Plans ABC for schools
There will be a plan A, B and C for Highland children going back to school in August.
Highland Council’s Education Committee discussed the three plans last Thursday.
The council’s plan A is for a 100 per cent return of pupils, should social distancing measures be relaxed to zero, on 12th August.
Plan B is also for a 100 per cent return, based on a one-metre social distancing rule.
A range of local buildings and additional staffing could be used to help should the virus ‘R’ factor increase.
Plan C is for 50 per cent return, based on the two metre social distancing guidelines to which schools had been preparing for until the Scottish Government changed tack on 23rd June.
The Deputy First Minister announced then that the aim was for the full return of children to schools in August – subject to ongoing scientific and health advice.
Plans B and C will remain as a contingency.
Councillor John Finlayson, Chair of the Education Committee said: “I would like to thank all our staff for their hard work on developing plans, including contingencies, so we can accommodate the maximum number of young people safely in our schools.
“This is an immense and complex task.”
More at www.highland.gov.uk/backtoschool
Tourism price war
Some of Skye’s leading hoteliers have called for accommodation providers on Skye to work together to avoid ‘a race to the bottom’.
The warning comes amid fears over a post lockdown price war between online travel agents.
Hoteliers met las week to discuss the challenges of re-opening within new operational protocols and procedures as outlined by the Scottish and UK Governments.
Hotelier Clare Winskill, of Coruisk House, said: “Extreme price cutting threatens the viability of our businesses and the quality of the experience that we can and must deliver to our guests to encourage them back both now and year on year into the future.”

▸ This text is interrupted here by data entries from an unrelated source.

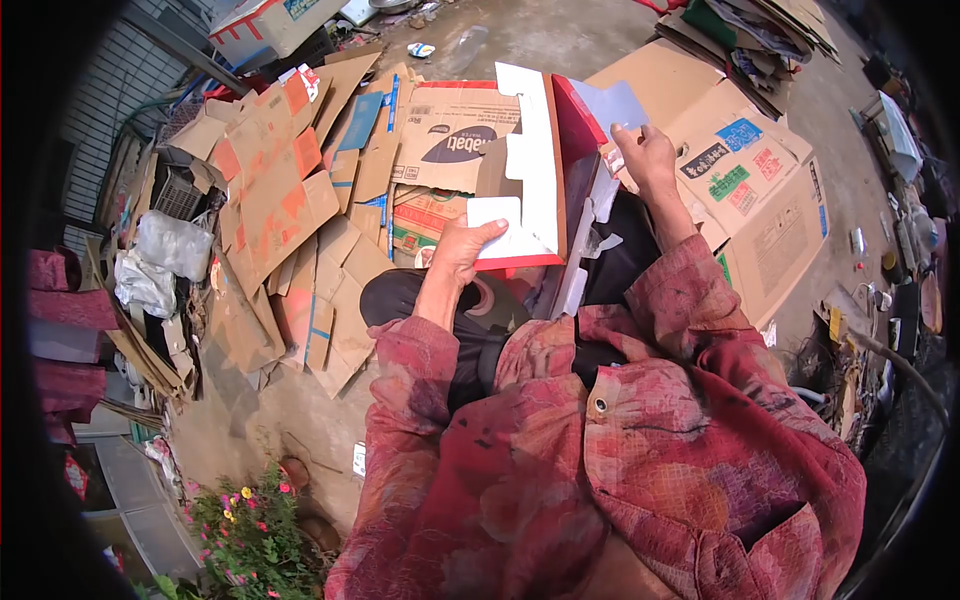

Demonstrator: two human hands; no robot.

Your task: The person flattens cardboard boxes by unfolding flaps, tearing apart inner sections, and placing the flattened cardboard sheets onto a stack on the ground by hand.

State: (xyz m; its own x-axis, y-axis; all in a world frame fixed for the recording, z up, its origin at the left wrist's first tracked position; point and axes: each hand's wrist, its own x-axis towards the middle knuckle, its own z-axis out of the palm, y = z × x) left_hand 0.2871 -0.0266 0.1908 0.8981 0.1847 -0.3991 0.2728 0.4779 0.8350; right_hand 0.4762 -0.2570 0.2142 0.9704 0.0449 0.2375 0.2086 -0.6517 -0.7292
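Observation:
A red-and-white cardboard box (531,165), partly opened out, stands over my lap with white inner sides and torn edges. My left hand (465,245) is closed on its lower left white panel, thumb lying on top. My right hand (645,158) is at the far right side of the same box, fingers bent against a pale flap next to a red panel. What lies under those right fingers is partly hidden. Loose torn white flaps (572,287) hang between my knees.
Flattened brown cartons (270,190) are heaped at the left. A printed carton (455,140) lies beyond the box. A large brown carton (770,240) lies at the right. More flat cardboard (740,45) is stacked at the back right. A flowering plant (255,535) stands at lower left.

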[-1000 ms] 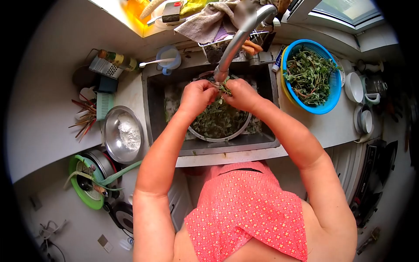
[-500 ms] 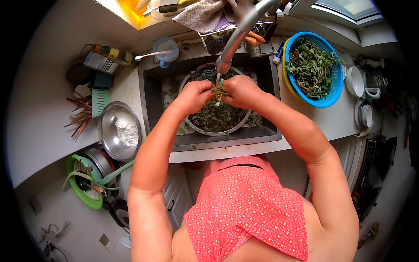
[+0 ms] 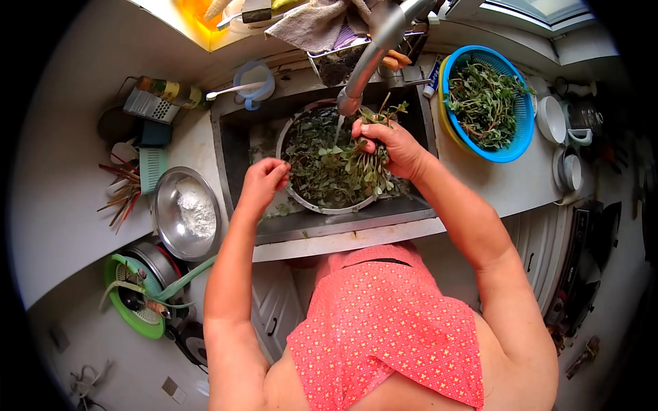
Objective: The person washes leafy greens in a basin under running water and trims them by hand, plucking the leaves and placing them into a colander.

Hoteliers met via a video conference organised by the island’s destination management organisation, SkyeConnect.
Immigration change risks jobs
The UK Government’s proposed new immigration system could halve the number of people coming to Scotland, risking labour shortages in key sectors, an independent expert group has warned.
New research shows that 55.9 per cent of migrants who want to work in the Highlands would be ineligible to come to the UK.
According to previous analysis by the Expert Advisory Group, 53 per cent of roles filled by employees in Scotland earn less than £25,000, including up to 90 per cent of jobs in the care sector.
The Scottish Parliament’s Finance Committee has warned that demographic changes could pose risks for the NHS.
Kate Forbes, MSP for Skye, Lochaber and Badenoch, said: “This is one of the most destructive policies for the Highlands and Islands that’s ever come out of the UK Government.
“Furthermore, the Covid-19 crisis has clearly demonstrated the UK’s reliance on key workers who have come to Scotland from all over the world.”